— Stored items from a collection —
====================
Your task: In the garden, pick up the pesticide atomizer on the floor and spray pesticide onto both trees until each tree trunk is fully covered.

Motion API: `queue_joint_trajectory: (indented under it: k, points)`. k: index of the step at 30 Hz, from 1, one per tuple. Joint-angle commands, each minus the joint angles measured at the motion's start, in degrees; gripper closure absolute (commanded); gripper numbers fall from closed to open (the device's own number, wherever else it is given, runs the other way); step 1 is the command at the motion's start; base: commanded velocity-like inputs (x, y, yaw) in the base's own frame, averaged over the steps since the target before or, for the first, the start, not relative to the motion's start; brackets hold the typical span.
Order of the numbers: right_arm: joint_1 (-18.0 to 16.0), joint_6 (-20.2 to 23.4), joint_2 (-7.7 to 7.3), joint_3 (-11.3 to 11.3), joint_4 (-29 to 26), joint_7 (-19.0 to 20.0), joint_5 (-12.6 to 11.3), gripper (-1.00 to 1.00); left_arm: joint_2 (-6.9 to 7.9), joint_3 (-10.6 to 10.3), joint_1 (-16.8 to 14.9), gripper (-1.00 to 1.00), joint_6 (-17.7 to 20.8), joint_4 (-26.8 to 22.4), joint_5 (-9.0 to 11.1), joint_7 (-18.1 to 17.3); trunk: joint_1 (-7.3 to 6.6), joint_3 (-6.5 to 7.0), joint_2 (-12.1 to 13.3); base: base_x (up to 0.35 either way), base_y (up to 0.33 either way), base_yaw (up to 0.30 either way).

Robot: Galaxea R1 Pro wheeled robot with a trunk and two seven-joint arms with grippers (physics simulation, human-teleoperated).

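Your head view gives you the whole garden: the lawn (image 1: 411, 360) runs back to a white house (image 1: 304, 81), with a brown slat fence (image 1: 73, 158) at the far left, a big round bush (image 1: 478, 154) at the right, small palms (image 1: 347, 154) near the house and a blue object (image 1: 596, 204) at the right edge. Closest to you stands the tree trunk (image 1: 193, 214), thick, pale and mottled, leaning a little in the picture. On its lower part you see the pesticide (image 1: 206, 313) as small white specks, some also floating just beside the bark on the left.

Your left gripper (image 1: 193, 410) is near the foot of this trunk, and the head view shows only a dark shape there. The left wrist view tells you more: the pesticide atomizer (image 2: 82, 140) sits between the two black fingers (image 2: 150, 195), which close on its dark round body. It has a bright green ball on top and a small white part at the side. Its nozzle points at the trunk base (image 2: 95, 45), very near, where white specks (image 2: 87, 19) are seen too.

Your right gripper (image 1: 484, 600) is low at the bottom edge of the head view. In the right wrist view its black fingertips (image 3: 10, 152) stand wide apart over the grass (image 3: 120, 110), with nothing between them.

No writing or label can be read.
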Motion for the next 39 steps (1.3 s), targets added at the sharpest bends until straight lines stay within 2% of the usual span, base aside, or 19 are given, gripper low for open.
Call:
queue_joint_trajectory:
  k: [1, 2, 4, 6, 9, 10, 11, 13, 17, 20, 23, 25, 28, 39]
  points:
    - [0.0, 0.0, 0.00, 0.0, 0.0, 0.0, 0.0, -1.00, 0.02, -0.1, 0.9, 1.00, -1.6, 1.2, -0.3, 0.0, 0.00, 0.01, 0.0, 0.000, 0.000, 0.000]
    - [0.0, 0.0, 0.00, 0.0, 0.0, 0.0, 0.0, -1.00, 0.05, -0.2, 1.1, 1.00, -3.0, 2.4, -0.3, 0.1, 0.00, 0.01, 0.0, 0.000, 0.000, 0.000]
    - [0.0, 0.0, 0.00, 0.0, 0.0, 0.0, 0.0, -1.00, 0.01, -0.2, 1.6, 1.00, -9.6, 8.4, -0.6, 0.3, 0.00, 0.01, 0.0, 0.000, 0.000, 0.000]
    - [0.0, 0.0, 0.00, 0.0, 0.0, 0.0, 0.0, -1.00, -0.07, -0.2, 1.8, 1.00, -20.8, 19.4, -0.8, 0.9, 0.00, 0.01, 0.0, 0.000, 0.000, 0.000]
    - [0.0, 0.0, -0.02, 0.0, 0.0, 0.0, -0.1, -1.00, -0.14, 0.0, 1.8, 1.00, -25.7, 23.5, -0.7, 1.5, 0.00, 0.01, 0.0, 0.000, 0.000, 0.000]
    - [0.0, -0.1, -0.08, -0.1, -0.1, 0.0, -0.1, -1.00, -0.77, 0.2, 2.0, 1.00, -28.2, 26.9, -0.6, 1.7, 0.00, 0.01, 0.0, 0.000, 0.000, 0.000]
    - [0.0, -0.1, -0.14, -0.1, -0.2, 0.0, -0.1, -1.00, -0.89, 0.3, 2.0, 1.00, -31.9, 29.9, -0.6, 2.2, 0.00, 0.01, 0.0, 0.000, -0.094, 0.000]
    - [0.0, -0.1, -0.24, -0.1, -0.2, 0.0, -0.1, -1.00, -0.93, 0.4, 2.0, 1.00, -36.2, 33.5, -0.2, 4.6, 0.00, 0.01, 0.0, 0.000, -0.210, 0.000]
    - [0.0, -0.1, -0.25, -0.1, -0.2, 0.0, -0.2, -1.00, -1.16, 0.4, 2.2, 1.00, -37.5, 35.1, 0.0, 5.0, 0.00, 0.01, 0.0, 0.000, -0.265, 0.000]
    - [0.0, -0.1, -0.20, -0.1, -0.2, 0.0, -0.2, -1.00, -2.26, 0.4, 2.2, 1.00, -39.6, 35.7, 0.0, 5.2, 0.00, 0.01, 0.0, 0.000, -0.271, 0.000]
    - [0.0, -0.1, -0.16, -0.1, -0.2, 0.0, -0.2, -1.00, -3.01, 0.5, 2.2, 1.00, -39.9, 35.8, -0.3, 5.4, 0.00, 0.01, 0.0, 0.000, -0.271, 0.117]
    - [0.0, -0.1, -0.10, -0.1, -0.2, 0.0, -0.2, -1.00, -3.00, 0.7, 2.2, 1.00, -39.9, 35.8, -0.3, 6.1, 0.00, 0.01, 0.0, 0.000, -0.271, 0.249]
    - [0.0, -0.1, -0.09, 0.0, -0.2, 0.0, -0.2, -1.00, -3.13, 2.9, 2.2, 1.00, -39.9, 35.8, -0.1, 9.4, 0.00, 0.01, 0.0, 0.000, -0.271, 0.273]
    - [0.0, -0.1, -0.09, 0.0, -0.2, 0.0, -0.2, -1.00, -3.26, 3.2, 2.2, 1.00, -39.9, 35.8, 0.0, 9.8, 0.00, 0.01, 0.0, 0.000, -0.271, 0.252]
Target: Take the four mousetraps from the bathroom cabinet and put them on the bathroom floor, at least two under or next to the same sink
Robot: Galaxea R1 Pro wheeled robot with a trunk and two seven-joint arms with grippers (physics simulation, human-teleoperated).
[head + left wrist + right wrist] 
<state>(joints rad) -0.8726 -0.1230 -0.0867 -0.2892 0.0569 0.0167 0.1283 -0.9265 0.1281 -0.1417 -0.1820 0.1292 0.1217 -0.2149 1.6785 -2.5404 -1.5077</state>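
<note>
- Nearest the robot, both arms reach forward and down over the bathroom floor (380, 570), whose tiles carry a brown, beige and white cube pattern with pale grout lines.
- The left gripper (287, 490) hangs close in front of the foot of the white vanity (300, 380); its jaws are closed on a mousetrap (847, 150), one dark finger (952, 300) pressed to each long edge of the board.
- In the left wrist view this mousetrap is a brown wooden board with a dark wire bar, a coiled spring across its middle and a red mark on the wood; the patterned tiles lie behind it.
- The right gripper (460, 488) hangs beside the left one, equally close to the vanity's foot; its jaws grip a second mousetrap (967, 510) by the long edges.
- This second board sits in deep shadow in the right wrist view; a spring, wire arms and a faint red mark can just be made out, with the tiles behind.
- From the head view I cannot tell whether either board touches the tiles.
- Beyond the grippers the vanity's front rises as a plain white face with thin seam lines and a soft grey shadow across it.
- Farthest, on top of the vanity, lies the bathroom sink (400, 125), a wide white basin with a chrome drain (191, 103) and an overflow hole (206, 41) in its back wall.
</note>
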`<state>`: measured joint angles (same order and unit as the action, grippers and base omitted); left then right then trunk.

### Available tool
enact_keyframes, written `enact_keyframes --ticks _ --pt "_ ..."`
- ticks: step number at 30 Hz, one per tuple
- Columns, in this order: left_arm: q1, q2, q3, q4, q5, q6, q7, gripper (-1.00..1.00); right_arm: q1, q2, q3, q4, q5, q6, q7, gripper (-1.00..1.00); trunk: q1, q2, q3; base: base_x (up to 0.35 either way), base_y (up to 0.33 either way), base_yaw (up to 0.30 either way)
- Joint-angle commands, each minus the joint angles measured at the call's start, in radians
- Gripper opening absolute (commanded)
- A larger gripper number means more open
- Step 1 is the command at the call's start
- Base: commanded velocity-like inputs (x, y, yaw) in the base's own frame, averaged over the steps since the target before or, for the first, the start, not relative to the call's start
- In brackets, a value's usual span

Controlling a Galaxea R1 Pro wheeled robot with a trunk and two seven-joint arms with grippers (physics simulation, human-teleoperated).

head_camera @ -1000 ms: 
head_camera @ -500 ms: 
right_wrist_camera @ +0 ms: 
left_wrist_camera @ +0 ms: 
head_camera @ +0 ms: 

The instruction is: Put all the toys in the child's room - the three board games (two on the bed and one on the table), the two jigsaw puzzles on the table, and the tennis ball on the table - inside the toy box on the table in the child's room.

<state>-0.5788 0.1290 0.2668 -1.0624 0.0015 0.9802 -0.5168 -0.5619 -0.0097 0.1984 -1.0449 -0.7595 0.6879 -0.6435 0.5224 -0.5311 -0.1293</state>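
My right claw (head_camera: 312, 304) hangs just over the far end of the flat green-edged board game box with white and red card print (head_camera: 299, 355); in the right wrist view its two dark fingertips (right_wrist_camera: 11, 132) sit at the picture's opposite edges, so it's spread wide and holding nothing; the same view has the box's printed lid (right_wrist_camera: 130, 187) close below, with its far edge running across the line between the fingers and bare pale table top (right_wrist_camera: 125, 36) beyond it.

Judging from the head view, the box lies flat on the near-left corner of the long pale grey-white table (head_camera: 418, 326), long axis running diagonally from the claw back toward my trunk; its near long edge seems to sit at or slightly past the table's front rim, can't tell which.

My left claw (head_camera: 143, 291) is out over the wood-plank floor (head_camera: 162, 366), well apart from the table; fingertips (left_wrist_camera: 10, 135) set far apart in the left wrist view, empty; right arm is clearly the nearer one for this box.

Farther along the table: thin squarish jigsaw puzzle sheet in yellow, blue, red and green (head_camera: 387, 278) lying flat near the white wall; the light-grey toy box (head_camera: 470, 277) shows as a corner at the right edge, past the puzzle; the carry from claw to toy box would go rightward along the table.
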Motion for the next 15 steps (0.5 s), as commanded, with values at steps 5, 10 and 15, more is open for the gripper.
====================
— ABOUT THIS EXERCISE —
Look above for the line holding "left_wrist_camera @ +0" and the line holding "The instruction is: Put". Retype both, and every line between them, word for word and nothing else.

— ANSWER —
left_wrist_camera @ +0 ms: 
head_camera @ +0 ms: 

The instruction is: Put all the toys in the child's room - the three board games (two on the bed and one on the table), the two jigsaw puzzles on the table, and the tennis ball on the table - inside the toy box on the table in the child's room.

No additional output is expected for this exercise.